The big woman hurled the weapon with both hands. Barq’s axe flipped over and over through the air and thunked loudly into the black mask over the queen’s face. That obsidian shell broke away, and Stariz ber Bane stood glaring at them, unhurt, her eyes blazing with maniacal fire.
“Blasphemy!” cried the high priestess and queen. She turned toward the tilting statue, raising her arms in a gesture of pleading. “Hear me, O Master! Smite those who thwart your will, who endanger the place of your people in the world! Show us your favor, and destroy those who are your enemies!”

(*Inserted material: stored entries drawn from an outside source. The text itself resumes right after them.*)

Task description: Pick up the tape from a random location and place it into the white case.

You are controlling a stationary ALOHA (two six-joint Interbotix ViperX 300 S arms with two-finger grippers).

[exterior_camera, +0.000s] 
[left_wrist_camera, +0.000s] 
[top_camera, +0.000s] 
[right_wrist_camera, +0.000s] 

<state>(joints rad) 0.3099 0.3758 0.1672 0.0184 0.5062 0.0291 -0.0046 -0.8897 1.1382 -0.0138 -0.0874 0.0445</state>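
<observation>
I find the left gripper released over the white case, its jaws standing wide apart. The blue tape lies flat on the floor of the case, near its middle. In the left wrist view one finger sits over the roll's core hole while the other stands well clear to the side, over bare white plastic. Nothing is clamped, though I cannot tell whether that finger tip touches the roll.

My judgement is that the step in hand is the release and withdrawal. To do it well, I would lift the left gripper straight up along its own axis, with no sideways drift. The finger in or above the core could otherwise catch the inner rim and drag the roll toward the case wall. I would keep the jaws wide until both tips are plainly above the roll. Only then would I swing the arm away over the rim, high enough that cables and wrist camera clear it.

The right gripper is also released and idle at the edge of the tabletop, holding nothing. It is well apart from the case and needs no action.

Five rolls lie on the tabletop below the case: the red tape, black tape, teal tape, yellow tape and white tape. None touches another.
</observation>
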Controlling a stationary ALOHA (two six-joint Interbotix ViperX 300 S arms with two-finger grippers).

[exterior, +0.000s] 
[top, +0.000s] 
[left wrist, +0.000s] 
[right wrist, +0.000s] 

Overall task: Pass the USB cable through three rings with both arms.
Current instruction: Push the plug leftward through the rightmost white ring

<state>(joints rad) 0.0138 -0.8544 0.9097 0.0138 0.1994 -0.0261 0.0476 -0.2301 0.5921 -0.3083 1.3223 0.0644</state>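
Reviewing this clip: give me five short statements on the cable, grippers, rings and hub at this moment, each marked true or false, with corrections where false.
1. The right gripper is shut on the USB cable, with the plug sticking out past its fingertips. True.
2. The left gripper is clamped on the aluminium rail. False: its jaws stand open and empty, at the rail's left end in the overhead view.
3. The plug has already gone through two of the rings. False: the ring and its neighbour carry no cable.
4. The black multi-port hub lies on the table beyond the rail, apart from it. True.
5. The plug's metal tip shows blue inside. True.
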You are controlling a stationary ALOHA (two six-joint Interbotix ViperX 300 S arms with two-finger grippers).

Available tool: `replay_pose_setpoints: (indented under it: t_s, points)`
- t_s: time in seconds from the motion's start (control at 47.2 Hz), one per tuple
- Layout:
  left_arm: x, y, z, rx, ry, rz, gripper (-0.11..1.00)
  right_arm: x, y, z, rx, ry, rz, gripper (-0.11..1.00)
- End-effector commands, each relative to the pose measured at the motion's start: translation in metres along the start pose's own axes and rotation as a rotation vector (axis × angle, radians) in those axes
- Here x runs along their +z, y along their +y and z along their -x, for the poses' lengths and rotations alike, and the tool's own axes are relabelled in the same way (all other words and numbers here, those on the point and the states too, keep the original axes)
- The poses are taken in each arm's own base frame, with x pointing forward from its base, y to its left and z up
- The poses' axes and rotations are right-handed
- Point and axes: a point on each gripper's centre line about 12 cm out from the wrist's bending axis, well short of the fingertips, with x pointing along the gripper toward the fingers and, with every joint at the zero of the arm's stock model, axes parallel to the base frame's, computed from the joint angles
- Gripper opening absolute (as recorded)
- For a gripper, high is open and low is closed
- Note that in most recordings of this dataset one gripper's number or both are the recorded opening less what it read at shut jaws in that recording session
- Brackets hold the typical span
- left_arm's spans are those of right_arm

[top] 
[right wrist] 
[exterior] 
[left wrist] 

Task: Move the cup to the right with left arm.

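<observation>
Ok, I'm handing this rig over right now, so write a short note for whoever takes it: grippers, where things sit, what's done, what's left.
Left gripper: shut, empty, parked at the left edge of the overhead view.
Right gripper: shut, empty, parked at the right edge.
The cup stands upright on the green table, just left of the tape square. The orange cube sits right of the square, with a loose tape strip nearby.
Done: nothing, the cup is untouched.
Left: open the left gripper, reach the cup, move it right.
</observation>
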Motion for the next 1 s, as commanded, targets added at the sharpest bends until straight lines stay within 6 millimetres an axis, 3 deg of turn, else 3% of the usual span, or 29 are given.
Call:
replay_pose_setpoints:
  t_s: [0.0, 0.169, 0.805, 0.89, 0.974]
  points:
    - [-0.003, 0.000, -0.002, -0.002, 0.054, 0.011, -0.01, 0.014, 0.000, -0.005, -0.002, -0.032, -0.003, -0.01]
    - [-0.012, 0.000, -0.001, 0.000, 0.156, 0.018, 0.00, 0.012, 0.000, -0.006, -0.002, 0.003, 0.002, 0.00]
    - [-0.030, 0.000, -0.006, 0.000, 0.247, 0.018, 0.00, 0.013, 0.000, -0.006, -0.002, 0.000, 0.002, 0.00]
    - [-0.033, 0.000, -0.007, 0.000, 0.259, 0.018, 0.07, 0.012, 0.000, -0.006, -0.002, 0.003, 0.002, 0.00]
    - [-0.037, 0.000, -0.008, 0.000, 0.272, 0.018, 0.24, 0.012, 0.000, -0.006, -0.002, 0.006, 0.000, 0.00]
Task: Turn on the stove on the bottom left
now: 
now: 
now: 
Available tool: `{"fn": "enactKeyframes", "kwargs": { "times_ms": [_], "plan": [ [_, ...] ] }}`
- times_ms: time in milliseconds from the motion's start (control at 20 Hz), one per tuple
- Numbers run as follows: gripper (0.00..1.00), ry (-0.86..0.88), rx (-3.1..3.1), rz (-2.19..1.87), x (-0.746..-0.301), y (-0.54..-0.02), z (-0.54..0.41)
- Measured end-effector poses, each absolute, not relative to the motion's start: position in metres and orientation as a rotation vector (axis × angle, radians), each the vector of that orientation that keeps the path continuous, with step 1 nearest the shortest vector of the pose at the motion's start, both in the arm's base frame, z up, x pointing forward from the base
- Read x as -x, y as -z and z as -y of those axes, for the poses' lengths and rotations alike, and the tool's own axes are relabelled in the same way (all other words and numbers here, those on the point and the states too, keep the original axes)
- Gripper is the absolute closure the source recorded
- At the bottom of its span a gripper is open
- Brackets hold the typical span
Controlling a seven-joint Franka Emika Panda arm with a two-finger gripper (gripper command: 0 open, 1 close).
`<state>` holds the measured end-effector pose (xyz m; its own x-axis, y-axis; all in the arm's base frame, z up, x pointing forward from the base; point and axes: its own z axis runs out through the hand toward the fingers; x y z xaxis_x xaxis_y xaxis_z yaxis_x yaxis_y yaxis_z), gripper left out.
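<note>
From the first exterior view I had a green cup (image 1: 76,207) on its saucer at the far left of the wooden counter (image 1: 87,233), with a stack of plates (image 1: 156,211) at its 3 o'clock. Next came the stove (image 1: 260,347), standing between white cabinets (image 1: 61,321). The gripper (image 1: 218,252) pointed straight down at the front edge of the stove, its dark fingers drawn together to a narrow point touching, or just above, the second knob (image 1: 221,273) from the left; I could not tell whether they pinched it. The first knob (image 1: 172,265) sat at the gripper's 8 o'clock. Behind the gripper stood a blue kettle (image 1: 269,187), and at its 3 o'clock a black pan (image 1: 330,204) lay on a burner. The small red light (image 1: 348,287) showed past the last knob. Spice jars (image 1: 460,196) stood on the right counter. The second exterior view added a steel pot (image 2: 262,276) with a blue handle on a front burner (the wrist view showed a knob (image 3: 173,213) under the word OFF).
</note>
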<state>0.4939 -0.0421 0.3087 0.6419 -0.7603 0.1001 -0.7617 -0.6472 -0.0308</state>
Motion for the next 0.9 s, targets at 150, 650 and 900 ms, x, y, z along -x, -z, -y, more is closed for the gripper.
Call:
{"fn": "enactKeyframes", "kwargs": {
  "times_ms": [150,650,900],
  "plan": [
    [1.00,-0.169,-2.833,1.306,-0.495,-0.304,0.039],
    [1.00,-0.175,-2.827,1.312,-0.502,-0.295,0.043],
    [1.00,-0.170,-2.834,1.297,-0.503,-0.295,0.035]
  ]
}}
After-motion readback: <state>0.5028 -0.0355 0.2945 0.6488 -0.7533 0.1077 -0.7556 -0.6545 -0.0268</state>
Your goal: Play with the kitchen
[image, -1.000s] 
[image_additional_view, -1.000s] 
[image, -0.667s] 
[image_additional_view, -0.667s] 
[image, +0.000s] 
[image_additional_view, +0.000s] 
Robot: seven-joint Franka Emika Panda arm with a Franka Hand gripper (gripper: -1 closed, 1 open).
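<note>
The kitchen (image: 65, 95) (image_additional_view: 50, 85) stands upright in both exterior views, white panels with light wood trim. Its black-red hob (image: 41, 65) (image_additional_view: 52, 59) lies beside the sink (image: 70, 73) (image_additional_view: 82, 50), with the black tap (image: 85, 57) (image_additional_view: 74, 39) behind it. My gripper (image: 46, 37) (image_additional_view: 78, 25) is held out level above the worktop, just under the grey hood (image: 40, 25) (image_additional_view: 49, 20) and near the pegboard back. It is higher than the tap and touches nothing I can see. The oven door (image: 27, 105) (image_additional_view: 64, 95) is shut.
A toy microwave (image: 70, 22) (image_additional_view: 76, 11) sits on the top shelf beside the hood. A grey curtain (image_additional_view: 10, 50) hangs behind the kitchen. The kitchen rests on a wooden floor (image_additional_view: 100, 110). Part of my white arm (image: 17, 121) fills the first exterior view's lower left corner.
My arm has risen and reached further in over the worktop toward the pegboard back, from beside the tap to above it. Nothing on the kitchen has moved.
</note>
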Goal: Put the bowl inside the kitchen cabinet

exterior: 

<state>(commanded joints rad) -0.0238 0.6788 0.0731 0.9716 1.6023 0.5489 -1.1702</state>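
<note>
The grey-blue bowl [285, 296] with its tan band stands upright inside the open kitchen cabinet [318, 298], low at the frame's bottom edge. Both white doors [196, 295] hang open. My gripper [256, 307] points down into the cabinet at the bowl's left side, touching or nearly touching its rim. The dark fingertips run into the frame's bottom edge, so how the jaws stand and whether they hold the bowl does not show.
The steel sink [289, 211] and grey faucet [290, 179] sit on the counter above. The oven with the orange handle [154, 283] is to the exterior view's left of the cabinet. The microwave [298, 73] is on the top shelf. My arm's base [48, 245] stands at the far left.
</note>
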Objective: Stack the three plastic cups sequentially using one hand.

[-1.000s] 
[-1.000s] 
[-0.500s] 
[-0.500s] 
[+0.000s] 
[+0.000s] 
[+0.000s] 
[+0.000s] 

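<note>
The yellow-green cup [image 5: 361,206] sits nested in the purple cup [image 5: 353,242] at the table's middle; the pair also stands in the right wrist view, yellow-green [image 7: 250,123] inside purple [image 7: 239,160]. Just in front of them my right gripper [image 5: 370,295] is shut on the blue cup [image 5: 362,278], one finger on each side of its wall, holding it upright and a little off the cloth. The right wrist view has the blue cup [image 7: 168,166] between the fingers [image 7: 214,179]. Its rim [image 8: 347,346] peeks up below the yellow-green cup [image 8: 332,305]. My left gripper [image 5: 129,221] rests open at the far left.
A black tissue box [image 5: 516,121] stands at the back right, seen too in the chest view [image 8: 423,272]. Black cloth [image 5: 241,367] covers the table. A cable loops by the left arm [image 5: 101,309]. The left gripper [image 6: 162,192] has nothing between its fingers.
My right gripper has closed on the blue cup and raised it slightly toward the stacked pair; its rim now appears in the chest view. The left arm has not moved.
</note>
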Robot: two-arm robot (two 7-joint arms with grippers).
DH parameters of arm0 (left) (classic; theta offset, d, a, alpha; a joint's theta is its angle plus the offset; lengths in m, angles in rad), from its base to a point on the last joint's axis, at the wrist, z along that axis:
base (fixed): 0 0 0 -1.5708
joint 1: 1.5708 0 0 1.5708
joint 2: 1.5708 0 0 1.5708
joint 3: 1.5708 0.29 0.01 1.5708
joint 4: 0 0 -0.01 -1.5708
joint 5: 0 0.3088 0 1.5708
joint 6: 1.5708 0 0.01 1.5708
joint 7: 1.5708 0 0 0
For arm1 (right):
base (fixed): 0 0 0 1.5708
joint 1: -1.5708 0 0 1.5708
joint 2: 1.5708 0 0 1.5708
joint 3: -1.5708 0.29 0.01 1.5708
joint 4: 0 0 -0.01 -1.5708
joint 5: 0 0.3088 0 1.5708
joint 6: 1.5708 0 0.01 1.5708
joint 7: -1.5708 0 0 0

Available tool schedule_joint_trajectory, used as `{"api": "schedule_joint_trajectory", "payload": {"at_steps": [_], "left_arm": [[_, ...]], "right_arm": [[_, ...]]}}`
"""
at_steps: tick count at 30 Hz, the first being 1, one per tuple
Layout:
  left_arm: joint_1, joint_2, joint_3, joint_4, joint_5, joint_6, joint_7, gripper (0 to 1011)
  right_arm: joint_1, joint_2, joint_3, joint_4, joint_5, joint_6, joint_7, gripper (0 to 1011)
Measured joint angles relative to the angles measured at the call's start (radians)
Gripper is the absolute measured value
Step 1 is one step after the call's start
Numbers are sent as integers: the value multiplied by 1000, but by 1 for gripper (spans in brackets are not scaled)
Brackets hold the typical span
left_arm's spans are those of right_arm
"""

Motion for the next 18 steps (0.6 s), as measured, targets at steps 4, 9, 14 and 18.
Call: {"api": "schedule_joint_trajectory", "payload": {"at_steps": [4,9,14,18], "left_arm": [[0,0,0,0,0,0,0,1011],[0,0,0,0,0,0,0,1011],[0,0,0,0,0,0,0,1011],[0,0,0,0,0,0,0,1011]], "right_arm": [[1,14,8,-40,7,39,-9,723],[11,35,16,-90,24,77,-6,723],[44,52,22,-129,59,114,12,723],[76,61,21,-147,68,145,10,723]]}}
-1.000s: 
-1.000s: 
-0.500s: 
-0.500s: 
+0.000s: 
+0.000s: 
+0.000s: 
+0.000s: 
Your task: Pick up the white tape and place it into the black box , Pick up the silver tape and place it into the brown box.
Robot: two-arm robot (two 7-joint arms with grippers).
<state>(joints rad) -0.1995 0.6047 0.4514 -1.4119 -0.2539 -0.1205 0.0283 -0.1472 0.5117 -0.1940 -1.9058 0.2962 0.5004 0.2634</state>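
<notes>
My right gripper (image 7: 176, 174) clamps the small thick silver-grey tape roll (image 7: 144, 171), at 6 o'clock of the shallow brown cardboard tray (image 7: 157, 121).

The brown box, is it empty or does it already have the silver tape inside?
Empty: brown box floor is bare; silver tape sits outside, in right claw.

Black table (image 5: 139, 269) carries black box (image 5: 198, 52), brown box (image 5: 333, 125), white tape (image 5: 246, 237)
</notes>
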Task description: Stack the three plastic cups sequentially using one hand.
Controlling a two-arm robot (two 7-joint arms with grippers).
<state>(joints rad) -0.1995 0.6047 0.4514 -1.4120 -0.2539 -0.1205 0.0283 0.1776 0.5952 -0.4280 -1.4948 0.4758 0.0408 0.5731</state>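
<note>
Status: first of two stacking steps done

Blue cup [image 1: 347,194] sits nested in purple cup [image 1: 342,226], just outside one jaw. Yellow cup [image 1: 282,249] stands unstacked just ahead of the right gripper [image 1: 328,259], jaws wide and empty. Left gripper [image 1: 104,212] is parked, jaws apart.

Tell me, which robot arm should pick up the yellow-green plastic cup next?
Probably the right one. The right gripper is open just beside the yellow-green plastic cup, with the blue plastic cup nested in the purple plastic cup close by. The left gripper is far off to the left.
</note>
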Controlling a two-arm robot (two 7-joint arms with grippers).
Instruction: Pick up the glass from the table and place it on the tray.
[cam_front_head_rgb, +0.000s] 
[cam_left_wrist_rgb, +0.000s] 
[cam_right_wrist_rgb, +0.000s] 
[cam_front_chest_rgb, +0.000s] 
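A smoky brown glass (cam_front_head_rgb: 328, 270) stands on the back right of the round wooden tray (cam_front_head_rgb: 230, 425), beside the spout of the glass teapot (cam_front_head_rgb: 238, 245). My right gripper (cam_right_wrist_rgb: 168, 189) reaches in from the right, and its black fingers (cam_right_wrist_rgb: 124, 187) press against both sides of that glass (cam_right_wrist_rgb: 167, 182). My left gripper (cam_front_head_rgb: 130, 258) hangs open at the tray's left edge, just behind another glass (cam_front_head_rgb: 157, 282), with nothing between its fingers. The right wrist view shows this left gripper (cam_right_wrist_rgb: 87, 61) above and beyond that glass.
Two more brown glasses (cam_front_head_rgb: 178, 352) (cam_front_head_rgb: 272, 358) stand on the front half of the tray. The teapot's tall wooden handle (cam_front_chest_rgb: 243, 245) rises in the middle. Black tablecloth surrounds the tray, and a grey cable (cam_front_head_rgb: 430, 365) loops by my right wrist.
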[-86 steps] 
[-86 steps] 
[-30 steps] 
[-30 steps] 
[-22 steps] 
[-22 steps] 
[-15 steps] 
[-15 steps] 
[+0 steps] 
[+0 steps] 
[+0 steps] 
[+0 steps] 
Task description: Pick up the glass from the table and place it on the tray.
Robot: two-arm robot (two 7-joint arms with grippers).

She spun back to face the ogres, humans, and elf, casting back her head with a shriek of crazed sound, half prayer and half laughter. The statue tilted wildly, but Stariz wasn’t looking. Her face was distorted by glee and fury, joy and rage all mingled in an expression of insane frenzy.
“This is the will of Gonnas the Strong!” she howled, raising her hands for one last spell.
The statue of the Willful One toppled forward on its one leg. Slowly, like a tall tree breaking free of its ancient roots, it plummeted, smashing down upon the ogress queen with a weight of thirty tons. The brittle obsidian shattered. Black stone chunks tumbled across the floor. Bits flew everywhere, the roar filling their ears.
Of Stariz ber Bane there was no sign except for a smear of dark blood that slowly oozed between the shattered rock, spreading in an oily slick across the floor.
“The queen is dead!” gasped an ogre warrior, one who wore a gold-braided helm that seemed to mark him as an officer.
Others of the guards were tending the king, helping him to stand unsteadily. Two of them offered shoulders for the ogre monarch’s support.
For a long time no one spoke. Everyone was too astonished, too exhausted.